TASK OBJECTIVE → Reproduce, from the lines below, exactly the stretch that begins at the line containing "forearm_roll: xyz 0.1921" and ends at the line containing "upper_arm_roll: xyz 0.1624", both included.
** INFORMATION PROVIDED follows **
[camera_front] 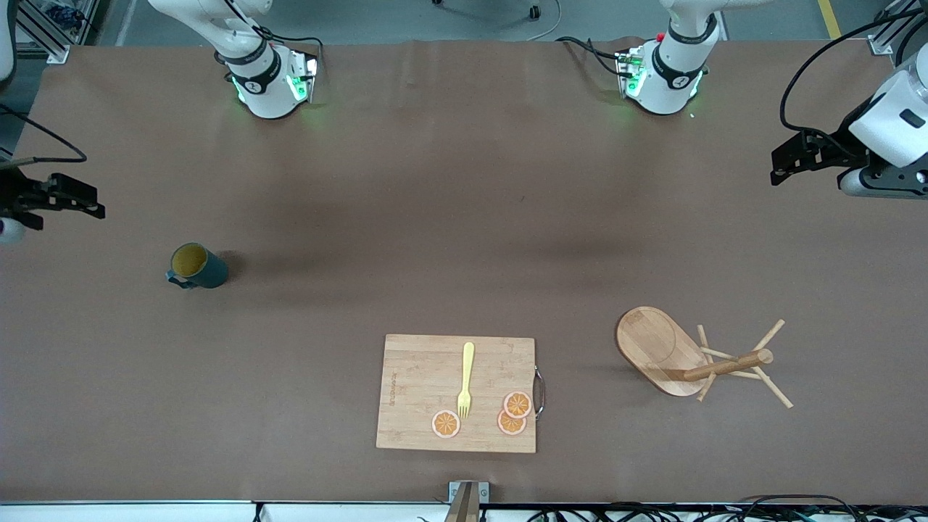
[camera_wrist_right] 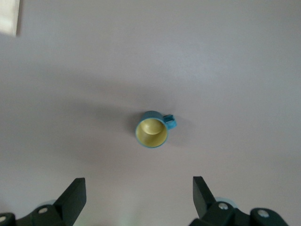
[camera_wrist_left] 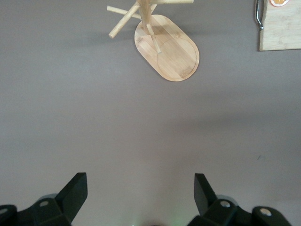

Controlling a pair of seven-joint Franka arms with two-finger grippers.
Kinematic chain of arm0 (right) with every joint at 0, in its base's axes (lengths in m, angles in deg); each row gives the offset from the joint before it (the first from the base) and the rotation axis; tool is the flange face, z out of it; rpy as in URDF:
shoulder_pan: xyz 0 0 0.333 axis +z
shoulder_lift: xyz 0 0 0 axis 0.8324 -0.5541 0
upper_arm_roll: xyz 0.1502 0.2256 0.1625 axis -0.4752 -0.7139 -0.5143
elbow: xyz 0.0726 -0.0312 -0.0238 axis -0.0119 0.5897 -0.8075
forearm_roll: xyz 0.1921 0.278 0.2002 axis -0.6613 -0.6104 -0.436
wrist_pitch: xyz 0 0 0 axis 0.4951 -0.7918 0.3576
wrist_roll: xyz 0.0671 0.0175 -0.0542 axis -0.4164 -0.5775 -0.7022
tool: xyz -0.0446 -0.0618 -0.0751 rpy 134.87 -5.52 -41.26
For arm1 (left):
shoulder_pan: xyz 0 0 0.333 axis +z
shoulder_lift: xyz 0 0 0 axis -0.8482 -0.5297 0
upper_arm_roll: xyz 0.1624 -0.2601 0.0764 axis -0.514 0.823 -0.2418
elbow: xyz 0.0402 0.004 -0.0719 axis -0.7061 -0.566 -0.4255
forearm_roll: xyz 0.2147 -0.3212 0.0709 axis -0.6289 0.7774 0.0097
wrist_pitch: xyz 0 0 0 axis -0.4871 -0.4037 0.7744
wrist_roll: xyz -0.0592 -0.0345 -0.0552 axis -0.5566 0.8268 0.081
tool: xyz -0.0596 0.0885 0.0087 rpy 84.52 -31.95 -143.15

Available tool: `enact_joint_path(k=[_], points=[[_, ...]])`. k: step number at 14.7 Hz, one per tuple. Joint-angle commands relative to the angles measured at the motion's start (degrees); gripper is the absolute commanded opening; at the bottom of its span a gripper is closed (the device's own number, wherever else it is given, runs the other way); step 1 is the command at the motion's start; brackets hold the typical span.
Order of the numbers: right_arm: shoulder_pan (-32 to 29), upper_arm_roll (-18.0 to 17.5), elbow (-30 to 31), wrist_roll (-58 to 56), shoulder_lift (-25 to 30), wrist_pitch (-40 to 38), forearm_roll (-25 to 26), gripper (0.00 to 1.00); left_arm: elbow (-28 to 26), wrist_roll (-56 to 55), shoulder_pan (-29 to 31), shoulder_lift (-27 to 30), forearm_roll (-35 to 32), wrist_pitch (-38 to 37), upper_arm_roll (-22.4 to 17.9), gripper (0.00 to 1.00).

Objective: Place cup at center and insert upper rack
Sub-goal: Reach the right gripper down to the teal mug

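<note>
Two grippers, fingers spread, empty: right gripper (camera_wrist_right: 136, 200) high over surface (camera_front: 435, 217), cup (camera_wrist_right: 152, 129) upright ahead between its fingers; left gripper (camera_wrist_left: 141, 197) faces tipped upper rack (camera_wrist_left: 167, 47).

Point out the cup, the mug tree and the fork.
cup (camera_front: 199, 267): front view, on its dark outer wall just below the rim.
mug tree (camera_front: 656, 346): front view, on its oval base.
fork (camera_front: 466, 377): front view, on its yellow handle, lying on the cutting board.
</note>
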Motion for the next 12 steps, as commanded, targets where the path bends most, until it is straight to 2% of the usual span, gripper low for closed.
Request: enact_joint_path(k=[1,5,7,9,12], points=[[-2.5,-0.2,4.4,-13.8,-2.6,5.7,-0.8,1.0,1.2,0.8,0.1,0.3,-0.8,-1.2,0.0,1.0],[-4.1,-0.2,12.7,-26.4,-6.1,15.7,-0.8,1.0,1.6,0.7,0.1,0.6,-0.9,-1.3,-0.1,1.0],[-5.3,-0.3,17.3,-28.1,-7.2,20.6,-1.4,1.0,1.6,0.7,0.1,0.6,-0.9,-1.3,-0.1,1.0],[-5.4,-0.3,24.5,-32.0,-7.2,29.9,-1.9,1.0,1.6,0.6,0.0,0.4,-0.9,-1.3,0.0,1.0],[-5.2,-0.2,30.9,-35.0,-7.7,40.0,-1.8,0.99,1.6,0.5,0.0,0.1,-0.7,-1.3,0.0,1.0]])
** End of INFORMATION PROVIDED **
ANSWER FOR THIS EXERCISE →
forearm_roll: xyz 0.1921 0.278 0.2002 axis -0.6613 -0.6104 -0.436
wrist_pitch: xyz 0 0 0 axis 0.4951 -0.7918 0.3576
wrist_roll: xyz 0.0671 0.0175 -0.0542 axis -0.4164 -0.5775 -0.7022
tool: xyz -0.0446 -0.0618 -0.0751 rpy 134.87 -5.52 -41.26
For arm1 (left):
shoulder_pan: xyz 0 0 0.333 axis +z
shoulder_lift: xyz 0 0 0 axis -0.8482 -0.5297 0
upper_arm_roll: xyz 0.1624 -0.2601 0.0764 axis -0.514 0.823 -0.2418

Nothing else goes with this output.